Unifying Visual Space Across the Left and Right Hemifields  

Zhimin Chen, Anna Kosovicheva, Benjamin Wolfe, Patrick Cavanagh, Andrei Gorea, and David Whitney

To examine whether the visual system uses a fixed or dynamic approach to integrate the left and right visual fields into a unified percept, the authors developed a novel adaptation paradigm. In an adaptation phase, participants saw a moving set of colored lines that was split down the middle vertically, one side appearing higher than the other. Then, a pair of dashes appeared briefly on screen, and participants reported whether the left dash was higher or lower than the right. After each set of these judgments, participants had another 1-min adaptation period. The results showed that viewing the misaligned adaptation stimulus caused a shift in the opposite direction when participants subsequently viewed the dashes.

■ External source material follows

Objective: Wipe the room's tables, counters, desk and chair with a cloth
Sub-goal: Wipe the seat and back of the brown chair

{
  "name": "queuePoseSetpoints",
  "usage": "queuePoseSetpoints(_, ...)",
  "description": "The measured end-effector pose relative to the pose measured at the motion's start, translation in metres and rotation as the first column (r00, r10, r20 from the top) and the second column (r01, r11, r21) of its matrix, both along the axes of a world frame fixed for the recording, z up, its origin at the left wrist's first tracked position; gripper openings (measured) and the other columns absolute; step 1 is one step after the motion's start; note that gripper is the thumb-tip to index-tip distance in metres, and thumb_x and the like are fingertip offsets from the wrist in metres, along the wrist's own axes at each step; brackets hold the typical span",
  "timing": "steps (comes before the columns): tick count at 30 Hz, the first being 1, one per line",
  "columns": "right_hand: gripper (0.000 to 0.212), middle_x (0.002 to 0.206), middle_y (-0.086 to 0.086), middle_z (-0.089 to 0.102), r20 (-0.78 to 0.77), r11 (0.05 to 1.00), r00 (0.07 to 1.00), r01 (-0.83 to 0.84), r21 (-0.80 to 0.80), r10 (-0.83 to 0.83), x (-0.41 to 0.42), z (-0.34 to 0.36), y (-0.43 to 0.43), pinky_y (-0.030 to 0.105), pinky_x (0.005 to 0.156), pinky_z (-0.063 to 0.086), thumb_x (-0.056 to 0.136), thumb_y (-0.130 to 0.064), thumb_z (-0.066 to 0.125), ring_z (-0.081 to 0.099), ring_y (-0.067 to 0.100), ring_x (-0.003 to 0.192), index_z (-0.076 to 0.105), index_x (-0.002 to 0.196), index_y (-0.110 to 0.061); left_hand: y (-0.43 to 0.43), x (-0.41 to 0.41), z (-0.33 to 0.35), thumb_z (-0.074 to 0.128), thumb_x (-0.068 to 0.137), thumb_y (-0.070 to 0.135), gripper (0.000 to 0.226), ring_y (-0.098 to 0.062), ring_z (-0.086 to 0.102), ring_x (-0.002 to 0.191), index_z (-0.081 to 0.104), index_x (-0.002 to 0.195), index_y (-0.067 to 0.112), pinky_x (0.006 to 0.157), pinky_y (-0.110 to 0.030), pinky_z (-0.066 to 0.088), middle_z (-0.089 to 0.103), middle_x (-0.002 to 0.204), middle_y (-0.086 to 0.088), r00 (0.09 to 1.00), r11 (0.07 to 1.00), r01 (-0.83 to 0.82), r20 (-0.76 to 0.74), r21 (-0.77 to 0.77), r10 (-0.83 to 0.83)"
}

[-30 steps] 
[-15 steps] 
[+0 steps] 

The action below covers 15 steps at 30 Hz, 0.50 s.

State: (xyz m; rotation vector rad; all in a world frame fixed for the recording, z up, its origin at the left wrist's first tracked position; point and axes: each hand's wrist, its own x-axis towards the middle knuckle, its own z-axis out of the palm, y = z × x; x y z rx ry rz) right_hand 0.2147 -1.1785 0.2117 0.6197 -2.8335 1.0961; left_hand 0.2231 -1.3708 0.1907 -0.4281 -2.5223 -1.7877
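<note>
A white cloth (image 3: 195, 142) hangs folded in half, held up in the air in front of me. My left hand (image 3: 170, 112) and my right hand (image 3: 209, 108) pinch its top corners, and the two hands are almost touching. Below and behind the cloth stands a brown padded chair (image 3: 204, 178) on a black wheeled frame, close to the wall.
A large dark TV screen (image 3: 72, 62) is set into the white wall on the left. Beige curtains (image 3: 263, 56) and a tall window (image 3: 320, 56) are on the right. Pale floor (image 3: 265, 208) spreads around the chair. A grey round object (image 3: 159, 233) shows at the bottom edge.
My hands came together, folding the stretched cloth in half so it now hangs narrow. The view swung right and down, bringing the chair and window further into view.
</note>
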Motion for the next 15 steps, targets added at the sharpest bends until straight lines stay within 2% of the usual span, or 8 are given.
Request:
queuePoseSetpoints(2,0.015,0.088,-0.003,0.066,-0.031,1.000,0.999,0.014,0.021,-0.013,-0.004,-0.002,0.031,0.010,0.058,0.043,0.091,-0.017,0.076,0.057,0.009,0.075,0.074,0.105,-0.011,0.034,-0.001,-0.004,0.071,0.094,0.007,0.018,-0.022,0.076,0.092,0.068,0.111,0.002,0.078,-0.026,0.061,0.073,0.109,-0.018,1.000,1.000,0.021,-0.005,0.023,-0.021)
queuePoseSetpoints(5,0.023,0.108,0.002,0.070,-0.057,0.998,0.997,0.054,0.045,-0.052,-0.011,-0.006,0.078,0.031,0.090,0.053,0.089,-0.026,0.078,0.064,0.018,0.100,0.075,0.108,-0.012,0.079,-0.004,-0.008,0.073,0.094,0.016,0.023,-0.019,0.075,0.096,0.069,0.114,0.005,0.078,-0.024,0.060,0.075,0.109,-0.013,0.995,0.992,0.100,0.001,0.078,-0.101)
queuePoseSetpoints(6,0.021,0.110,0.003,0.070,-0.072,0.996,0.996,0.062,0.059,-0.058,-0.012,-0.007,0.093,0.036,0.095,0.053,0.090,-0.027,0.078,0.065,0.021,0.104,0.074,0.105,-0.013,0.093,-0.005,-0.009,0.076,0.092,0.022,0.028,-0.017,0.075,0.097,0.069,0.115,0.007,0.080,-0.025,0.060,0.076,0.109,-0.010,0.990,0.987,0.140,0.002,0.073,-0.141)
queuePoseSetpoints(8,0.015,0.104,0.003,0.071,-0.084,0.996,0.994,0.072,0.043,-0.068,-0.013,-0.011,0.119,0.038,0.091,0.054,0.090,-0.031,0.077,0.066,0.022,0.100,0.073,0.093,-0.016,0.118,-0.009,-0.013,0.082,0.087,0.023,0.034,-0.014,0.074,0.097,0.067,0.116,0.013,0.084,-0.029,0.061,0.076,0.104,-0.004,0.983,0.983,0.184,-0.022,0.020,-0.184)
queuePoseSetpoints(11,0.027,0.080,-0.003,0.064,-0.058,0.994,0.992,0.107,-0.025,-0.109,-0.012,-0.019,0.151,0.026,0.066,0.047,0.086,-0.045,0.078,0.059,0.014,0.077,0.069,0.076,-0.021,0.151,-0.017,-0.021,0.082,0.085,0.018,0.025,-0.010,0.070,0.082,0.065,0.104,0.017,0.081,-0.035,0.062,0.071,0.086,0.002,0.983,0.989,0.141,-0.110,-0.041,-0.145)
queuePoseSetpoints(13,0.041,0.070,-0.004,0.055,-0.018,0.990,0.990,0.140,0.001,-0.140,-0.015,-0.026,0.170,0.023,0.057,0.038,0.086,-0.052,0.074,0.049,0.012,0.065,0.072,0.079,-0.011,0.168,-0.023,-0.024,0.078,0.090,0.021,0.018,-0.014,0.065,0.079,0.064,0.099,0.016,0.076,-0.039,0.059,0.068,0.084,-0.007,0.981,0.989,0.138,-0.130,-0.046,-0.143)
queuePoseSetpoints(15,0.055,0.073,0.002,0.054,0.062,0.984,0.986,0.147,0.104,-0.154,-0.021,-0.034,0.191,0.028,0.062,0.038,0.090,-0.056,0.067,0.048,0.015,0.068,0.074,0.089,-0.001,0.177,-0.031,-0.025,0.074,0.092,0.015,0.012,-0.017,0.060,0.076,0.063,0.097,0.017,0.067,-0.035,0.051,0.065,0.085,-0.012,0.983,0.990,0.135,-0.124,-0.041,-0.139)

For example, if participants had adapted to a stimulus in which the left half was shifted downward, they reported that the dashes were aligned when in fact the left dash was lower. This negative aftereffect emerged with other adaptation stimuli, including movie clips, but it was specific to vertical misalignment across the two visual fields. The results suggest that the visual system continuously recalibrates alignment of elements across the visual fields to create a unified percept.